Enquanto Londres dá abrigo a terroristas, Paris acolhe um centro de contraterrorismo ultra-secreto — o Alliance Base, seu nome em código — cuja existência foi revelada recentemente pelo Washington Post. No Alliance Base, seis dos mais importantes governos ocidentais trocam informações e coordenam operações de contraterrorismo desde 2002, e esta última atividade faz do centro um órgão único no mundo.
Para completar, dias após o 11 de Setembro de 2001, o presidente Chirac instruiu os serviços de inteligência franceses a partilharem informações sobre terrorismo com os homólogos americanos "como se eles fossem nossos". A cooperação está dando certo: John E. McLaughlin, que foi diretor interino da CIA, considerou essa relação bilateral na área de inteligência "uma das melhores do mundo". Os britânicos podem ter uma "parceria especial" com Washington no Iraque, mas os franceses também desenvolveram uma com os americanos na guerra ao terror.
A França concede menos direitos aos suspeitos de terrorismo que qualquer outro Estado do Ocidente, porquanto admite interrogatórios sem a presença de advogado, longas detenções preventivas e provas obtidas em circunstâncias duvidosas. Se fosse suspeito de terrorismo, o sistema que "menos gostaria de enfrentar" seria o francês, afirmou o autor de Al-Qaida's Jihad in Europe, Evan Kohlmann.
As inúmeras diferenças verificadas entre franceses e britânicos no tratamento ao Islã radical sintetizam-se no exemplo do tipo de roupa que às meninas muçulmanas é permitido vestir nas escolas públicas dos dois países.
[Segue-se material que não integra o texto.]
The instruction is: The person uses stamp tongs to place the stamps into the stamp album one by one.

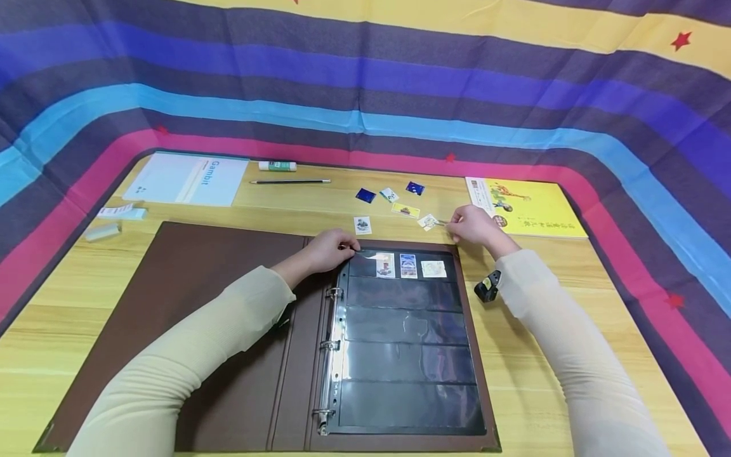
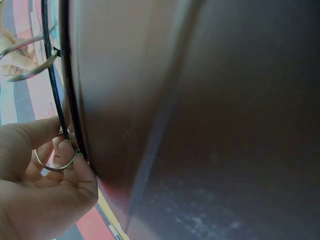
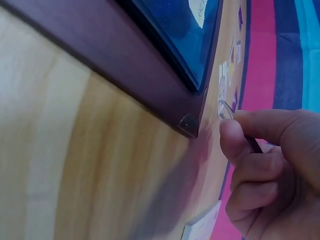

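A brown ring-binder stamp album [image 1: 234,254] lies spread on the table, a black pocket page [image 1: 408,329] on its rings. Three stamps sit in the page's top row, among them a blue one [image 1: 408,266]. My left hand [image 1: 330,250] pinches the page's top left corner by the upper ring [image 2: 56,169]. Beyond the album's top right corner, my right hand [image 1: 474,224] holds metal tweezers [image 3: 254,144] between thumb and fingers. Their tips meet a pale stamp [image 1: 426,222] on the table; whether they grip it I cannot tell.
Several loose stamps, including a yellow one [image 1: 405,210], lie behind the album. A yellow book [image 1: 537,206] is at back right, a black object [image 1: 487,287] by the right sleeve. Further left are a pencil [image 1: 291,181], a glue stick [image 1: 277,166] and a white booklet [image 1: 188,179].
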The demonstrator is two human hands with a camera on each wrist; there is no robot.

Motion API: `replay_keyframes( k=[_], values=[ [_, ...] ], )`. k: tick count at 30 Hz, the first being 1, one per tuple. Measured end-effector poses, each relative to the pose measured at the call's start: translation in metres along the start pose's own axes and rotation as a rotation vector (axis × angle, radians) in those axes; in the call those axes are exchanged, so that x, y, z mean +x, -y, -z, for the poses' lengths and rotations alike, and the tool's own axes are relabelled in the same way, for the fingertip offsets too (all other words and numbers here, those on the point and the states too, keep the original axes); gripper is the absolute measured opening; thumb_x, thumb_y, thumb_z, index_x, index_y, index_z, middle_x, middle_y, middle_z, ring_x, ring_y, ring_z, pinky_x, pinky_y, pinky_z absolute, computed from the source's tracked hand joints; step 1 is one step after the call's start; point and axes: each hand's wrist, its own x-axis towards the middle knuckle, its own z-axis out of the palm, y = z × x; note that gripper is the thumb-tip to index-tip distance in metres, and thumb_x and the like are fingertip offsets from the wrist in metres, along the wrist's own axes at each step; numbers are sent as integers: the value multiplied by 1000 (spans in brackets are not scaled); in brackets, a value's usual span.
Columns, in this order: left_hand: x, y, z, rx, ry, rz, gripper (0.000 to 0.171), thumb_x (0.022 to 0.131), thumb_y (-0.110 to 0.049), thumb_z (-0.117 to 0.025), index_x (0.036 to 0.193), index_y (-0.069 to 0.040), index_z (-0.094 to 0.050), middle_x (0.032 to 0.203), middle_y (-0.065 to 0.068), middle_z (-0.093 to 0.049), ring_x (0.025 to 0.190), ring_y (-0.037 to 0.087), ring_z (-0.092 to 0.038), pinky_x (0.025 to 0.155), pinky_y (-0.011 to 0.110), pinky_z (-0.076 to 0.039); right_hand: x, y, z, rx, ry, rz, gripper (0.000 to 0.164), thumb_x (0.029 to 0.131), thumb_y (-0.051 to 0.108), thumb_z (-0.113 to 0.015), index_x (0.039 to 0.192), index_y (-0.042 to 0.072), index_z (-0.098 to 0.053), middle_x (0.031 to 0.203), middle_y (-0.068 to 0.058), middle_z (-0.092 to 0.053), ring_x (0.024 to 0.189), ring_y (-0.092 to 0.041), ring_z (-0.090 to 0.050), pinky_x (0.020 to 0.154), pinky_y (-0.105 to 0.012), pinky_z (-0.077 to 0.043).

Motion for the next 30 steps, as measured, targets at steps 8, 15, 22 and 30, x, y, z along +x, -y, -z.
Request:
replay_keyframes(
  k=[8,15,22,30],
  values=[
    [0,1,1,16,-1,1,14,83,-11,-48,91,-11,-60,96,2,-53,89,15,-45,79,32,-35,0,-1,-1,25,-16,-7,18,79,20,-53,73,4,-55,56,-7,-57,54,-18,-46,61,-31,-32],
    [0,0,0,14,3,5,15,83,-12,-48,91,-10,-60,95,1,-53,84,16,-45,76,32,-36,0,-3,0,72,-51,-35,17,81,19,-52,78,3,-56,64,-11,-58,54,-19,-48,55,-29,-34],
    [0,0,0,22,7,3,16,83,-12,-48,96,-10,-59,97,2,-52,87,16,-45,77,32,-36,-9,4,15,155,-135,23,20,82,18,-51,83,-1,-55,67,-14,-57,53,-19,-46,46,-26,-34],
    [-6,0,4,35,9,-63,20,82,-12,-51,101,-7,-56,100,3,-52,91,16,-46,79,32,-36,-22,16,23,207,-172,67,16,81,23,-52,78,7,-55,67,-15,-56,43,-12,-32,39,-26,-26]
  ],
)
Em Luton, trinta milhas a noroeste de Londres, 80% dos estudantes da Denbigh High School pertencem à fé islâmica. Há alguns anos, a escola aceitou a necessidade muçulmana de usar trajes ditados pela religião e pela herança cultural, inclusive um uniforme feminino que combina a túnica e as calças do tradicional shalwar kameez do Paquistão com um hijab sobre a cabeça. Porém, em 2004, quando a adolescente bengali Shabina Begum insistiu em usar um jilbab, vestimenta que cobre todo o corpo, exceto as mãos e o rosto, a administração da escola disse "não".
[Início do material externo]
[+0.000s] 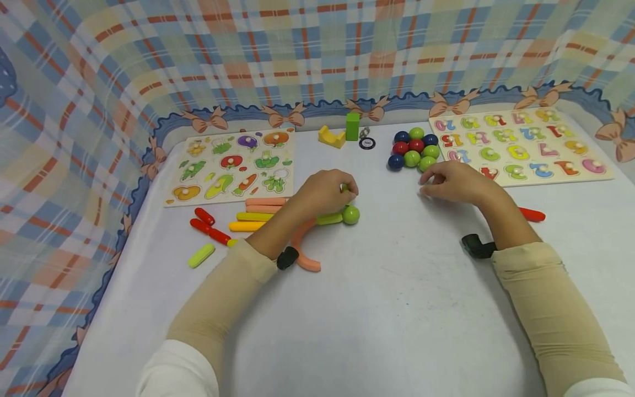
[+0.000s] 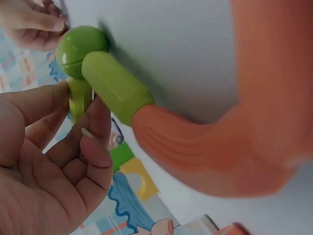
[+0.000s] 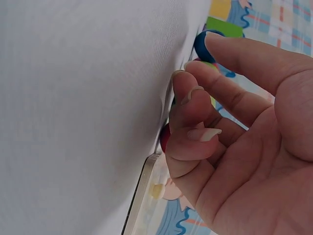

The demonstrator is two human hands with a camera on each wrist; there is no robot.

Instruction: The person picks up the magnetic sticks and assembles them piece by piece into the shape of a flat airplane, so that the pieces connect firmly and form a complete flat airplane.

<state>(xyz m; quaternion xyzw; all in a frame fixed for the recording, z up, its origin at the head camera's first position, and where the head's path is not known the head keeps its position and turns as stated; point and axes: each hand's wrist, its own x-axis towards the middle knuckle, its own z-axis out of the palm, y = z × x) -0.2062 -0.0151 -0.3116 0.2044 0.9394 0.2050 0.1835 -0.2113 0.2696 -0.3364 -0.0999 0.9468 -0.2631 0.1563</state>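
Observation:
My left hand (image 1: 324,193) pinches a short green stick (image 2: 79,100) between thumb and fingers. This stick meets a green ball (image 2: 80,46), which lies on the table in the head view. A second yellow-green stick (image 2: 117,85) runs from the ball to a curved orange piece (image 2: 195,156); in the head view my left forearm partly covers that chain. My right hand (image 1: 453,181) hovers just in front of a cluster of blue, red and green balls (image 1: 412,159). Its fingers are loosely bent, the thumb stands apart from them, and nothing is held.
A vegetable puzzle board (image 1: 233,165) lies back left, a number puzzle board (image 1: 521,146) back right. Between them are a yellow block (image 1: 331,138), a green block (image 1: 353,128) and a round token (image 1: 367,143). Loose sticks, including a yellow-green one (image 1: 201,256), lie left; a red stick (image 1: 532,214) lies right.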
A divergência acabou em processo, e no final o Tribunal de Apelação decidiu-se a favor de Begum. As escolas britânicas, em resultado, estão obrigadas por lei a aceitar o jilbab. E o caso não terminou aí: Cherie Booth, a mulher do primeiro-ministro Blair, foi a advogada de Begum na apelação. Booth declarou que a sentença representava "uma vitória para todos os muçulmanos que desejam manter suas identidades e seus valores, apesar do preconceito e da reprovação".
O governo francês, ao contrário, no mesmo ano baniu o véu islâmico, hijab, das instituições de educação pública, ignorando a feroz oposição que a medida despertou na França e em islamistas do mundo inteiro. Em Teerã, manifestantes protestaram aos gritos de "morte à França!" e "morte ao sionista Chirac!" O mufti da Autoridade Palestina, Ikrima Sa'id Sabri, entendeu que "a proibição do hijab imposta pelas leis francesas é uma declaração de guerra contra a religião islâmica". O grande mufti saudita, Abdul Aziz al-Sheikh, classificou a decisão como "um desrespeito aos direitos humanos". Quando o Exército Islâmico do Iraque seqüestrou dois jornalistas franceses, ameaçou executá-los, a menos que a proibição ao hijab fosse revogada. Paris continuou impassível.
Qual a causa de respostas tão diversas? Parece que os britânicos perderam o interesse em sua herança cultural, enquanto os franceses preservam a deles: os britânicos proíbem a caça à raposa; os franceses proíbem o hijab. Os primeiros abraçam o multiculturalismo; os últimos mantém-se orgulhosos de sua cultura histórica. Essa opção em matéria de identidade faz da Grã-Bretanha o país mais vulnerável aos danos provocados pelo Islã radical, mas a França, não obstante as fraquezas políticas, conservou uma auto-estima que lhe pode ser muito útil agora.